Over 70 archeologists from China and abroad gathered in Guilin, southeast China's Guangxi Zhuang Autonomous Region, Thursday to discuss the latest discoveries in the Zengpiyan Cave.

 

Excavations in the cave have provided important clues to the life of prehistoric people in south China and cultural exchanges between south China and Southeast Asia.

 

Speaking at the four-day forum, Dr. Fu Xianguo of the Chinese Academy of Social Sciences said, "Zengpiyan Cave represents the aboriginal culture of Guilin, and the excavations there have helped frame the chronology of the prehistoric culture of Guangxi. Relics found at the site prove that the prehistoric inhabitants engaged in fishing, hunting and food collecting, as natural resources were abundant at that time."

 

Dr. Fu directed the latest excavations in the cave.

 

Vietnam has many prehistoric sites which have yielded relics similar to the stone and pottery found in the Zengpiyan Cave, leading to the conclusion that the two areas must have had similar ancestors, said Japanese archeologist Masanari Nishimura.

 

The Zengpiyan Cave, discovered in 1965, has an area of 220 square meters. The site has been excavated three times, and has yielded over 30 human corpses, 110 kinds of mammals, birds, fishes and reptiles, over 1,000 pieces of polished and pierced stone and bone ware, animal teeth, mussels and over 10,000 pieces of pottery.

 

Prehistoric cave dwellers usually chose caves facing the sun, sheltered from the wind and with rivers nearby, said Dr. Fu.

 

The Zengpiyan Cave faces southwest, with neighboring woods for hunting, lakes for fishing and plains for collecting wild vegetables. It is also adjacent to the Lijiang River, which is now a scenic tourism resort but used to provide gravel for primitive men to shape into tools or weapons.

 

The Zengpiyan Cave men had an average height of 1.65 meters, and the cave women were about 1.56 meters tall, according to latest test results. They lived on the roots of plants similar to today's potatoes and taros, as well as field snails, judging by the quantities of shells found in various strata.

 

They could even pick the meat out of the snail shells with polished bone needles and cook the snails in pottery vessels, said Dr.
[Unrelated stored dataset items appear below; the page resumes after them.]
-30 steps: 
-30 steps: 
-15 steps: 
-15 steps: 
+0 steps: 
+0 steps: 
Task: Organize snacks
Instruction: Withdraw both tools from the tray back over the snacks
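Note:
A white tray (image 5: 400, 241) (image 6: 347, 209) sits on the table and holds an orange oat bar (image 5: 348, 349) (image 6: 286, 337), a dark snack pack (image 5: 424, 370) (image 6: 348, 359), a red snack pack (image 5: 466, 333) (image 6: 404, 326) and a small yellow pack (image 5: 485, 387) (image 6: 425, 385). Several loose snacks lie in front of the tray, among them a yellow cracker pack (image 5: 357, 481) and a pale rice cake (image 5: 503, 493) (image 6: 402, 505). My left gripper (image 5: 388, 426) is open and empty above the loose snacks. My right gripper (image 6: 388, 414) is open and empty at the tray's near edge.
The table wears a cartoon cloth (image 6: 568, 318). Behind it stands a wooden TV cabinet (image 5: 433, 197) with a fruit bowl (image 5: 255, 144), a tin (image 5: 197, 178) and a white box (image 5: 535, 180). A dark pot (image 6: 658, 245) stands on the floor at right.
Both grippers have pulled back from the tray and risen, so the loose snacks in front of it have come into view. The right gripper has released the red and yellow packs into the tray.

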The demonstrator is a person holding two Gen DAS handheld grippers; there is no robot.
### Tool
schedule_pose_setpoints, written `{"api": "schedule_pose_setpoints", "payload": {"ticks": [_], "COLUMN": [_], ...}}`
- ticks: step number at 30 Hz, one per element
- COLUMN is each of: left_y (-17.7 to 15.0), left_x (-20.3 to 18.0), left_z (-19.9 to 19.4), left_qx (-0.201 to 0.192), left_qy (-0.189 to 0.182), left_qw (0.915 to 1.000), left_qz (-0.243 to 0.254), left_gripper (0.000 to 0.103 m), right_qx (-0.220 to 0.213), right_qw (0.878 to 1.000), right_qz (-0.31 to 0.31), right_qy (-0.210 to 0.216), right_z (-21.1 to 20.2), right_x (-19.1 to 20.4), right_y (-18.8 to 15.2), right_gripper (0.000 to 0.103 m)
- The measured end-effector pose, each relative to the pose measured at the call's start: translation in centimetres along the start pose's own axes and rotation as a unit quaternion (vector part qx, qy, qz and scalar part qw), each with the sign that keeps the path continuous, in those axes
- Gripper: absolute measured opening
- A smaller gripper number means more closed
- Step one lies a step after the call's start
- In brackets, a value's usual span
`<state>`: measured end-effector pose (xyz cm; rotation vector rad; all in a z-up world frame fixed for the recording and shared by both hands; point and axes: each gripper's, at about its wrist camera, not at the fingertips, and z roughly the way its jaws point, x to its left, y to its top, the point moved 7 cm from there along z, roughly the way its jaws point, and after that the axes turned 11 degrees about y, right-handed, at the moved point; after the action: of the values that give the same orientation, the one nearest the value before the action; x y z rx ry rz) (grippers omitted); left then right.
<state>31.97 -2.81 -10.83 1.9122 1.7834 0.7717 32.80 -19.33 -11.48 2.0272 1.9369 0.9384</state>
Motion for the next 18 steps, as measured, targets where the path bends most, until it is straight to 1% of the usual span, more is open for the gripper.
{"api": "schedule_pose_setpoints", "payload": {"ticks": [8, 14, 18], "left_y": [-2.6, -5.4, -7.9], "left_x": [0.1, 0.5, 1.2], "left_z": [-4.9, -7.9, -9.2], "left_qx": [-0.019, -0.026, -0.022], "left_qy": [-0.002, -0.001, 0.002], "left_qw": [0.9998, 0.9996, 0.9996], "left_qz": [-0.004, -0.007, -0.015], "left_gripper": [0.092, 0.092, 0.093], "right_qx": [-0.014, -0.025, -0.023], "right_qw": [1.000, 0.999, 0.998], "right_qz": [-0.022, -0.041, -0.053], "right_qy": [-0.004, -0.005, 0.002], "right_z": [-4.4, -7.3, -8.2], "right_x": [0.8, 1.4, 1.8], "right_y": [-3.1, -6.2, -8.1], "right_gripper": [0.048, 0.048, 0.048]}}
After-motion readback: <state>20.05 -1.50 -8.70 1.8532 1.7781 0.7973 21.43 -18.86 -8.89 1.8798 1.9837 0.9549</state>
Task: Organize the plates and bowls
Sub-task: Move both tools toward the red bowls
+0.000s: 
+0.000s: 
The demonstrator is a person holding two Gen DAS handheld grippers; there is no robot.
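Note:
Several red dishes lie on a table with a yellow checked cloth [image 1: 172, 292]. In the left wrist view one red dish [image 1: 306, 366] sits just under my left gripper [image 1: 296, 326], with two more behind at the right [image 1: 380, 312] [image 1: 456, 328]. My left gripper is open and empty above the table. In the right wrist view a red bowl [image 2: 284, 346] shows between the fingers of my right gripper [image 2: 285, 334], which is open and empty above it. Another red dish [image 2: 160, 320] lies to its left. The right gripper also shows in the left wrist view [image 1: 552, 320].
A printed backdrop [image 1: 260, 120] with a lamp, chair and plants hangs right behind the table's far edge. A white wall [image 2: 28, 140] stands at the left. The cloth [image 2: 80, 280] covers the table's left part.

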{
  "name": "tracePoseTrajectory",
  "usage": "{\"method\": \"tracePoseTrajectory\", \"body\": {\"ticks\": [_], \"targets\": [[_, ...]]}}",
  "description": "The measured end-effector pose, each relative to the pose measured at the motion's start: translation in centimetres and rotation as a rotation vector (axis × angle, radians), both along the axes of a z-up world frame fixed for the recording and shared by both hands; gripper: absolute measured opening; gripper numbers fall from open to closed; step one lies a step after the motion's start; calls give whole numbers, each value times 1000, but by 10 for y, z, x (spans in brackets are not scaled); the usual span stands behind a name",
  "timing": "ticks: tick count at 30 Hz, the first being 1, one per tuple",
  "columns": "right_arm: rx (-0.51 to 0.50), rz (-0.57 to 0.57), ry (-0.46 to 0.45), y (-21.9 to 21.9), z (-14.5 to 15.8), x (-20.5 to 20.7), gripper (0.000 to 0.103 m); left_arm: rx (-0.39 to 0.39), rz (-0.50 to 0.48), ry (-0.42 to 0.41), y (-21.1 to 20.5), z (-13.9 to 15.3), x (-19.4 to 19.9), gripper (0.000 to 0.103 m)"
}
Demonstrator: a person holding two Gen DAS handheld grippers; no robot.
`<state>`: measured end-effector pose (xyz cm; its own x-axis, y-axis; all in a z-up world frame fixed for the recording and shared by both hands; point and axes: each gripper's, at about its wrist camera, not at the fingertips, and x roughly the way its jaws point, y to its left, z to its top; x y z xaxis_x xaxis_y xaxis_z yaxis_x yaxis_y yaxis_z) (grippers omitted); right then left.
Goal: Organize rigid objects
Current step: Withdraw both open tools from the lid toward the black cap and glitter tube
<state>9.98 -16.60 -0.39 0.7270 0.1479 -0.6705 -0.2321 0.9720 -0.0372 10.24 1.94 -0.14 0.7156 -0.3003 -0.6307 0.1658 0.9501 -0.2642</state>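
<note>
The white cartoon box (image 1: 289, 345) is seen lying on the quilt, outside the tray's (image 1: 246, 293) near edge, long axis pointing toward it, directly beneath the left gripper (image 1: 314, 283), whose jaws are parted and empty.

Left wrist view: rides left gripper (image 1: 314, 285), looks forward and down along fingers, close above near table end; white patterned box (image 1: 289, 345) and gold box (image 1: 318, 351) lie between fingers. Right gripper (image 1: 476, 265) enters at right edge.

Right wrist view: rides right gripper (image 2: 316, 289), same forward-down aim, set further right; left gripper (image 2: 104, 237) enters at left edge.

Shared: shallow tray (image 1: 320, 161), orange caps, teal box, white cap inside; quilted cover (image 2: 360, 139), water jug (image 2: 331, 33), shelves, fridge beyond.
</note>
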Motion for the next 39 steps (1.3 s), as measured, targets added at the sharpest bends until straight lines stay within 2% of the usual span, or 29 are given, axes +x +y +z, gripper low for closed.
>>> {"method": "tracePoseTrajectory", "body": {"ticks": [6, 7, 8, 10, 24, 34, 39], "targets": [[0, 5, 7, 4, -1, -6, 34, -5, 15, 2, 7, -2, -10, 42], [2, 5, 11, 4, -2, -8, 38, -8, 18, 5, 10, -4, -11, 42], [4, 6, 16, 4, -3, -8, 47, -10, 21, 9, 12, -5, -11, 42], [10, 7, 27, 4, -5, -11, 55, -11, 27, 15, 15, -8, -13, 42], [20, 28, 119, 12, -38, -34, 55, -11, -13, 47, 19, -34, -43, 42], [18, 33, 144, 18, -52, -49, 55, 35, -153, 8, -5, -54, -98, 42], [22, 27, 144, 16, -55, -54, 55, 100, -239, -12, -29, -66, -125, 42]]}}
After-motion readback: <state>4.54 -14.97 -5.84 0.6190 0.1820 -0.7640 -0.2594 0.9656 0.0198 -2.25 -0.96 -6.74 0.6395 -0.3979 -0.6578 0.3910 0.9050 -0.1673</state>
Fu.

 

The cave yielded the country's oldest pieces of pottery, and the appearance of pottery in the area is believed to be related to snail eating, Fu said.

 

Archeologists said the cave dwellers were also conscious of esthetics, and used bone needles to sew clothes made of hemp and animal skins, decorated themselves with necklaces of animal teeth and mussel shells, and dyed their bodies with hematite powder.

 

The archeologists said the cave was finally abandoned after being inhabited for 5,000 years when a warm and humid period started 7,000 years ago, and the cave, only one meter above the surrounding plain, was often flooded.